Dit protocol onderzoekt de beschermende effecten van platycodine D op niet-alcoholische leververvetting in een palmitinezuur-geïnduceerd in vitro model.
Het voorkomen van niet-alcoholische leververvetting (NAFLD) is wereldwijd in een alarmerend tempo toegenomen. Platycodon grandiflorum wordt veel gebruikt als een traditionele etnogeneeskunde voor de behandeling van verschillende ziekten en is een typisch functioneel voedsel dat kan worden opgenomen in het dagelijkse dieet. Studies hebben gesuggereerd dat platycodine D (PD), een van de belangrijkste actieve ingrediënten in Platycodon grandiflorum, een hoge biologische beschikbaarheid heeft en de voortgang van NAFLD aanzienlijk vermindert, maar het onderliggende mechanisme hiervan is nog steeds onduidelijk. Deze studie heeft tot doel het therapeutisch effect van PD tegen NAFLD in vitro te onderzoeken. AML-12-cellen werden gedurende 24 uur voorbehandeld met 300 μM palmitinezuur (PA) om NAFLD in vitro te modelleren. Vervolgens werden de cellen behandeld met PD of kregen ze gedurende 24 uur geen PD-behandeling. De niveaus van reactieve zuurstofsoorten (ROS) werden geanalyseerd met behulp van 2′,7′-dichloor-dihydro-fluoresceïnediacetaat (DCFH-DA) kleuring en de mitochondriale membraanpotentiaal werd bepaald door de JC-1-kleuringsmethode. Bovendien werden de eiwitexpressieniveaus van LC3-II/LC3-I en p62/SQSTM1 in de cellysaten geanalyseerd door western blotting. PD bleek de ROS- en mitochondriale membraanpotentiaalniveaus in de met PA behandelde groep significant te verlagen in vergelijking met de controlegroep. Ondertussen verhoogde PD de LC3-II/LC3-I-niveaus en verlaagde de p62/SQSTM1-niveaus in de met PA behandelde groep in vergelijking met de controlegroep. De resultaten gaven aan dat PD NAFLD in vitro verbeterde door oxidatieve stress te verminderen en autofagie te stimuleren. Dit in vitro model is een nuttig hulpmiddel voor het bestuderen van de rol van PD in NAFLD.

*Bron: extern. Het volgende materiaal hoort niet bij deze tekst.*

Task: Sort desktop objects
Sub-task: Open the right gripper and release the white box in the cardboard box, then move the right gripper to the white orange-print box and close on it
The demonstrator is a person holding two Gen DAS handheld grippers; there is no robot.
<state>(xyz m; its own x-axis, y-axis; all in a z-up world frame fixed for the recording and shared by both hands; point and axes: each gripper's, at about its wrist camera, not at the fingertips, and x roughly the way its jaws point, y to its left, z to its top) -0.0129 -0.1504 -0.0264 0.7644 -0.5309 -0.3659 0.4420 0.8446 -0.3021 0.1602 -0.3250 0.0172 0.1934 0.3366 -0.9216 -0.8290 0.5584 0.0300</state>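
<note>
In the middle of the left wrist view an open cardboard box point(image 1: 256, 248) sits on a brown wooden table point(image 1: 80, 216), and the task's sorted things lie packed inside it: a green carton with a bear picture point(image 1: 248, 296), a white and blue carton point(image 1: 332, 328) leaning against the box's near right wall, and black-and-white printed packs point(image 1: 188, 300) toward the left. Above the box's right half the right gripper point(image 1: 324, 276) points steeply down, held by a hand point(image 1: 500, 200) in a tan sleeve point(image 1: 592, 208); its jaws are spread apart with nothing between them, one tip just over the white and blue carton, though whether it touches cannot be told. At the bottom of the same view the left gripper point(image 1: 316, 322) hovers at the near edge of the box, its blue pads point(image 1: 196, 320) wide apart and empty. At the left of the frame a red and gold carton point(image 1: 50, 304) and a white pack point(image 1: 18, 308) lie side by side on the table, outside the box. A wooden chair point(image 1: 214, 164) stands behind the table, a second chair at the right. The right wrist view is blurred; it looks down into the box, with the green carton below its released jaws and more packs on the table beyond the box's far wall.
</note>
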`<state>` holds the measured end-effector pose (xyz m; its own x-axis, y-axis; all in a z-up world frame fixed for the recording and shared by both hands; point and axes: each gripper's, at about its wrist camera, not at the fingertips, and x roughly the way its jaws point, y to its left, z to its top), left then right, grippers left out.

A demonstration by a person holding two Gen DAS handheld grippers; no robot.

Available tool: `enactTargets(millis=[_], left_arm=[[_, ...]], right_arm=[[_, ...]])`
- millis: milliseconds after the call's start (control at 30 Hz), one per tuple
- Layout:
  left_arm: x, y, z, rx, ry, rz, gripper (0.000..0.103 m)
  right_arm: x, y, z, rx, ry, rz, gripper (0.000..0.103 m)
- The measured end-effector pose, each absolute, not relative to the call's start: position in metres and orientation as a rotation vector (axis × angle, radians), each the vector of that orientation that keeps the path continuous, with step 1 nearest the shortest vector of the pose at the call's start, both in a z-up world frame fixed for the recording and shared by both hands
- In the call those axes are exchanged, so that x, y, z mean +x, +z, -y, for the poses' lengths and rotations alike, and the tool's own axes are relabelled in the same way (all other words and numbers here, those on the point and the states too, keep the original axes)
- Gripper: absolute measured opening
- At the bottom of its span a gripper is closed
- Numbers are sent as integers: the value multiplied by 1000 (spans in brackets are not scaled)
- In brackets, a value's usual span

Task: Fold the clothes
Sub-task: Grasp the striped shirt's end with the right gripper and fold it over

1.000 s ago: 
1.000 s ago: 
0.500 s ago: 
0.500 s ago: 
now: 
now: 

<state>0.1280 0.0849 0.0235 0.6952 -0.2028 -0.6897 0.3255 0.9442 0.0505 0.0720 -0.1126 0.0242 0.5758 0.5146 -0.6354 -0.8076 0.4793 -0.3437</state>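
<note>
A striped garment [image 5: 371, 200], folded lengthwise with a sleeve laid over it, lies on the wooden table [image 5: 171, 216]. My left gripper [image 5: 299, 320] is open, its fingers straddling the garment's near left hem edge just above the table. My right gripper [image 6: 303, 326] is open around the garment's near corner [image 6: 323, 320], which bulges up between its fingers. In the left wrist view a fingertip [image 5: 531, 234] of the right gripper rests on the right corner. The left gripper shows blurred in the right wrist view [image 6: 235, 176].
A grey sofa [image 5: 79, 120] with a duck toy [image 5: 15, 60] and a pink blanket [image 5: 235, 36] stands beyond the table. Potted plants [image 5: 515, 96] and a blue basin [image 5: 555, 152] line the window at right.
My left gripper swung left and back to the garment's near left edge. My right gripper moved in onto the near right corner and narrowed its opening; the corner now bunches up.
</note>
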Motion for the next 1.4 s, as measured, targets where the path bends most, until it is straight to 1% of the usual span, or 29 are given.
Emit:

Platycodon grandiflorus (PG), de gedroogde wortel van Platycodon grandiflorus (Jacq.) A.DC., wordt gebruikt in de traditionele Chinese geneeskunde (TCM). Het wordt voornamelijk geproduceerd in de noordoostelijke, noordelijke, oostelijke, centrale en zuidwestelijke regio’s van China1. De PG-componenten omvatten triterpenoïde saponinen, polysacchariden, flavonoïden, polyfenolen, polyethyleenglycolen, vluchtige oliën en mineralen2. PG heeft een lange geschiedenis van gebruik als voedsel en kruidengeneesmiddel in Azië. Traditioneel werd dit kruid gebruikt om medicijnen tegen longziekten te maken. Moderne farmacologie levert ook bewijs van de werkzaamheid van PG voor de behandeling van andere ziekten. Studies hebben aangetoond dat PG een therapeutisch effect heeft op een verscheidenheid aan door geneesmiddelen geïnduceerde leverbeschadigingsmodellen. De voedingssuppletie van PG- of platycodinextracten kan vetrijke door voeding veroorzaakte obesitas en de bijbehorende metabole ziekten verbeteren 3,4,5. Polysacchariden van PG kunnen worden gebruikt voor de behandeling van acute leverbeschadiging veroorzaakt door LPS / D-GalN bij muizen6. Bovendien verbeteren saponinen uit de wortels van PG vetrijke dieet-geïnduceerde niet-alcoholische steatohepatitis (NASH)7. Bovendien kan platycodine D (PD), een van de belangrijkste therapeutische componenten van PG, de expressie van lipoproteïnereceptoren met lage dichtheid en de opname van lipoproteïne met lage dichtheid in cellen van menselijk hepatocellulair carcinoom (HepG2) verbeteren8. Bovendien kan PD ook apoptose induceren en adhesie, migratie en invasie in HepG2-cellen remmen 9,10. In deze studie worden muis hepatoom AML-12-cellen dus gebruikt voor in vitro modelconstructie en om de farmacologische effecten en onderliggende mechanismen van PD in dit model verder te bestuderen.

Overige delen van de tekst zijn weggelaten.